- [Action item]:
Each entry needs to be reproduced exactly as it is.

- [Dataset excerpts]:
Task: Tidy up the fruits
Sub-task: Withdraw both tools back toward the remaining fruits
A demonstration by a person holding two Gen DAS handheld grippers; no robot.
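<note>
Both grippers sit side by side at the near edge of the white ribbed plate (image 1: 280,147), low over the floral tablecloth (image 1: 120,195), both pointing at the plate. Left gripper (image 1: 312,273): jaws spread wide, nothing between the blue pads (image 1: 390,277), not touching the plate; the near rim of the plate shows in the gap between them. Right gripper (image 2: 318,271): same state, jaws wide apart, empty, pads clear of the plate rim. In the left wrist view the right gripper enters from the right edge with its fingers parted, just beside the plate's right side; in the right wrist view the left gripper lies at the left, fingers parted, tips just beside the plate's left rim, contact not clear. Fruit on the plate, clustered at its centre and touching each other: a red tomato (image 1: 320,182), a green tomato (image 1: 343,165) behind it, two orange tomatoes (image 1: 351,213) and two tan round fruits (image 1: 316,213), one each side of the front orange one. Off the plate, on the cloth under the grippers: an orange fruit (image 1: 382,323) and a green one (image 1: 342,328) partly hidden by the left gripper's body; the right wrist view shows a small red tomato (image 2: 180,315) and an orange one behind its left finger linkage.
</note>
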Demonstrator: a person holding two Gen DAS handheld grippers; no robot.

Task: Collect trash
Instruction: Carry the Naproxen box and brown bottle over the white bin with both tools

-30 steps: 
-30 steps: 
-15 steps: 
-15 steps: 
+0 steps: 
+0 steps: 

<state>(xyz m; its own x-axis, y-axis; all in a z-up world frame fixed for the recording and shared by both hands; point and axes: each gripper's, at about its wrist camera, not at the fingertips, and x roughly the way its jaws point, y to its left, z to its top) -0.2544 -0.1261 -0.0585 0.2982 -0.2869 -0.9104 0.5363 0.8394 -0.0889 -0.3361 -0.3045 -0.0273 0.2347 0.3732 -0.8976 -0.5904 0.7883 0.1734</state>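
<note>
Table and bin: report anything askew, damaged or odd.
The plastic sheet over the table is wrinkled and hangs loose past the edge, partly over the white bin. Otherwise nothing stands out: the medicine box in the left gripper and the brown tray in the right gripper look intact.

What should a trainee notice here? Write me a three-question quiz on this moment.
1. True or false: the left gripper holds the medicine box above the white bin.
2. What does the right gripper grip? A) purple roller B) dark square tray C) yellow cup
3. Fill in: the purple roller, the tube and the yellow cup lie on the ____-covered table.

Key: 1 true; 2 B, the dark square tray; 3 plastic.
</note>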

- [Response to this exercise]:
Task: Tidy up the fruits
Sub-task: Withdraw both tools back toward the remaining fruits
A demonstration by a person holding two Gen DAS handheld grippers; no robot.
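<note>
Both grippers sit side by side at the near edge of the white ribbed plate (image 1: 280,147), low over the floral tablecloth (image 1: 120,195), both pointing at the plate. Left gripper (image 1: 312,273): jaws spread wide, nothing between the blue pads (image 1: 390,277), not touching the plate; the near rim of the plate shows in the gap between them. Right gripper (image 2: 318,271): same state, jaws wide apart, empty, pads clear of the plate rim. In the left wrist view the right gripper enters from the right edge with its fingers parted, just beside the plate's right side; in the right wrist view the left gripper lies at the left, fingers parted, tips just beside the plate's left rim, contact not clear. Fruit on the plate, clustered at its centre and touching each other: a red tomato (image 1: 320,182), a green tomato (image 1: 343,165) behind it, two orange tomatoes (image 1: 351,213) and two tan round fruits (image 1: 316,213), one each side of the front orange one. Off the plate, on the cloth under the grippers: an orange fruit (image 1: 382,323) and a green one (image 1: 342,328) partly hidden by the left gripper's body; the right wrist view shows a small red tomato (image 2: 180,315) and an orange one behind its left finger linkage.
</note>
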Demonstrator: a person holding two Gen DAS handheld grippers; no robot.

Task: Collect trash
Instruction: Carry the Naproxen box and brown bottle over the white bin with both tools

-30 steps: 
-30 steps: 
-15 steps: 
-15 steps: 
+0 steps: 
+0 steps: 

<state>(xyz m; its own x-axis, y-axis; all in a z-up world frame fixed for the recording and shared by both hands; point and axes: each gripper's, at about its wrist camera, not at the fingertips, and x roughly the way its jaws point, y to its left, z to its top) -0.2544 -0.1261 -0.0585 0.2982 -0.2869 -0.9104 0.5363 0.8394 -0.0889 -0.3361 -0.3045 -0.0273 0.2347 0.3732 -0.8976 -0.5904 0.7883 0.1734</state>
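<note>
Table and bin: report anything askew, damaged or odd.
The plastic sheet over the table is wrinkled and hangs loose past the edge, partly over the white bin. Otherwise nothing stands out: the medicine box in the left gripper and the brown tray in the right gripper look intact.

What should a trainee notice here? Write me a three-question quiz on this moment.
1. True or false: the left gripper holds the medicine box above the white bin.
2. What does the right gripper grip? A) purple roller B) dark square tray C) yellow cup
3. Fill in: the purple roller, the tube and the yellow cup lie on the ____-covered table.

Key: 1 true; 2 B, the dark square tray; 3 plastic.
</note>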

This concludes the output.